Physical Requirements:

• Must be able to work in an office environment, which has minimal noise conditions
• Ability to stand or sit for most of the work day or have a home-based office area to work for remote positions
• Must be able to perform some activities with repetitive motion, such as keyboarding

WuXi AppTec requires all employees, both Field and Office-based, to be fully vaccinated with a COVID-19 vaccine by February 9, 2022 or undergo weekly COVID-19 testing as set forth in WuXi AppTec's Mandatory COVID-19 Vaccination Policy, unless they are eligible for an exemption from the vaccination or testing requirements based on a disability or sincerely held religious belief, practice or observance.

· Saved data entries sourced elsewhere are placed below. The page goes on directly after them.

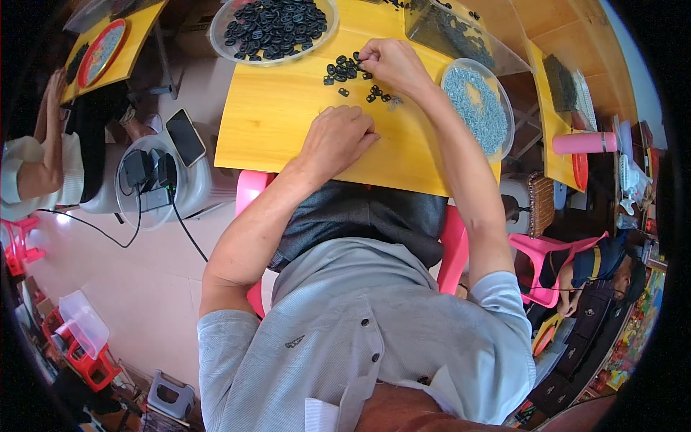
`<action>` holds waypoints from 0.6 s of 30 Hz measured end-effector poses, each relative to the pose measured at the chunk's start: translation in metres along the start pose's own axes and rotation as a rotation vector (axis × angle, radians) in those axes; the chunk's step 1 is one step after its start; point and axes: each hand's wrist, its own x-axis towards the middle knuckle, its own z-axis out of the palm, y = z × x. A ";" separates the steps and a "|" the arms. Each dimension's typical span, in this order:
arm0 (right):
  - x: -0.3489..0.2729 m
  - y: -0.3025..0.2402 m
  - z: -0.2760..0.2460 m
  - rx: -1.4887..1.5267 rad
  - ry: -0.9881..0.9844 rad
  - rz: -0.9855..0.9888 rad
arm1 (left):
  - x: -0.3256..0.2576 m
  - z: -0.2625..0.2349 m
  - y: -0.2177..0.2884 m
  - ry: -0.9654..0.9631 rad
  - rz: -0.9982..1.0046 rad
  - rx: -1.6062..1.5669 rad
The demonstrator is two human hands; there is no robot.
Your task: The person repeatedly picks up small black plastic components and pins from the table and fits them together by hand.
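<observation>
Both hands are over the work: the left hand (338, 140) rests palm down near the middle of the frame, fingers loosely curled, and whether anything lies beneath them I cannot tell. The right hand (394, 66), at upper centre, has its fingertips bent together against the black pieces; whether it grips one is hidden.

Under both spreads a yellow table (270, 133), filling the upper centre. A clear bin (512, 59) with dark contents stands at the upper right. At the table's upper left, a round clear tub (219, 40) holds a heap of black pieces; a smaller round dish (508, 128) of silvery bits sits to the right, beside the right forearm. Between them lies a small pile of black pieces (341, 70), then a smaller cluster (376, 93), some silvery bits (394, 104) just beside it, and one lone black piece (344, 92).
</observation>
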 end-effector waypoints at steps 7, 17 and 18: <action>-0.002 0.013 0.008 -0.071 0.026 -0.028 | 0.001 0.001 0.000 -0.028 -0.021 -0.002; -0.022 0.032 -0.008 -0.084 0.021 0.087 | 0.003 0.001 -0.001 -0.052 -0.099 -0.052; -0.025 0.025 -0.010 -0.063 0.055 0.072 | 0.002 0.001 -0.001 -0.054 -0.100 -0.050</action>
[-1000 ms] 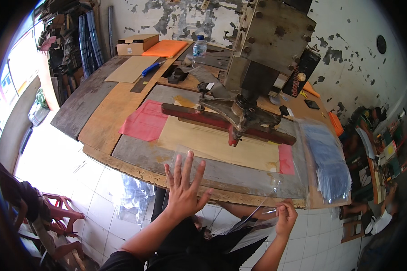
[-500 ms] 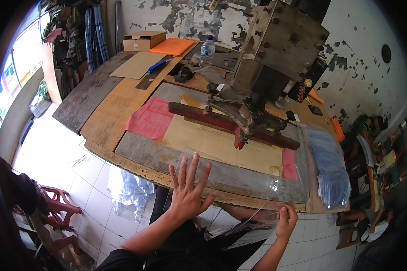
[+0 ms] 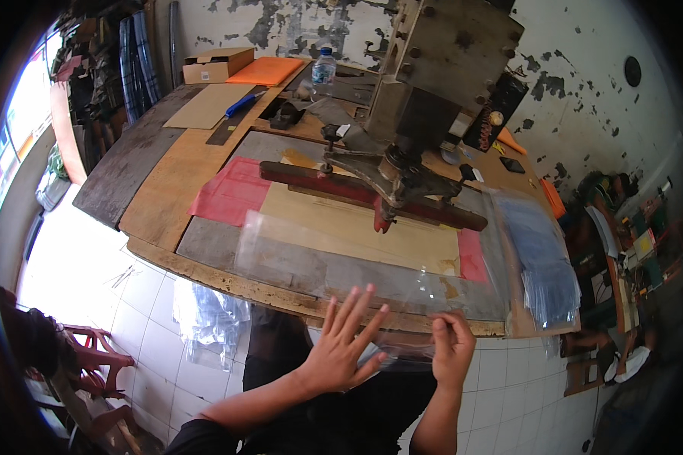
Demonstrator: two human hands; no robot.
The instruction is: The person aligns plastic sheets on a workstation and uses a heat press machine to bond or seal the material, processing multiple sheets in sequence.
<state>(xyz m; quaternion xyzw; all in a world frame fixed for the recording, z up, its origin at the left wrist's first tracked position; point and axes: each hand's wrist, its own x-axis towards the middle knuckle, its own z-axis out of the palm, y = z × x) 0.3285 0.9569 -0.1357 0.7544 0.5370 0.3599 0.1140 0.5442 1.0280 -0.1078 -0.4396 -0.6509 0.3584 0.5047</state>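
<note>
A thin clear plastic sheet (image 3: 269,262) lies across the near part of the grey work board, its left part reaching over the tan sheet (image 3: 300,220). My left hand (image 3: 345,345) is spread flat over the sheet's near side at the table edge. Whether its palm touches the plastic cannot be told. My right hand (image 3: 453,350) pinches the plastic's near right portion, thumb against curled fingers. Beyond my hands, a press machine's red-and-brown bar (image 3: 357,191) hangs above the tan sheet, with pink-red pieces (image 3: 224,193) showing at its ends.
A stack of clear bluish plastic pieces (image 3: 542,258) lies at the table's right. Farther back are a blue cutter (image 3: 240,105), a cardboard box (image 3: 218,66), an orange packet (image 3: 265,70) and a water bottle (image 3: 324,68). More plastic (image 3: 211,322) hangs low at left. People sit at both sides.
The plastic sheet has moved farther onto the board, up and left. My left hand has drawn back toward me and rightward; my right hand has shifted left. The view has shifted slightly.
</note>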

If you are offered employment with WuXi AppTec, you will be required to provide acceptable proof of your COVID-19 vaccine (if applicable) no later than 8 days before your first day of employment.

This job description does not state or imply that the above are the only duties and responsibilities assigned to this position. Employees holding this position will be required to perform any other job-related duties as requested by Management.

An Equal Opportunity Employer. All qualified applicants will receive consideration for employment without regard to race, color, religion, sex, sexual orientation, gender identity, national origin, or protected veteran status and will not be discriminated against on the basis of disability.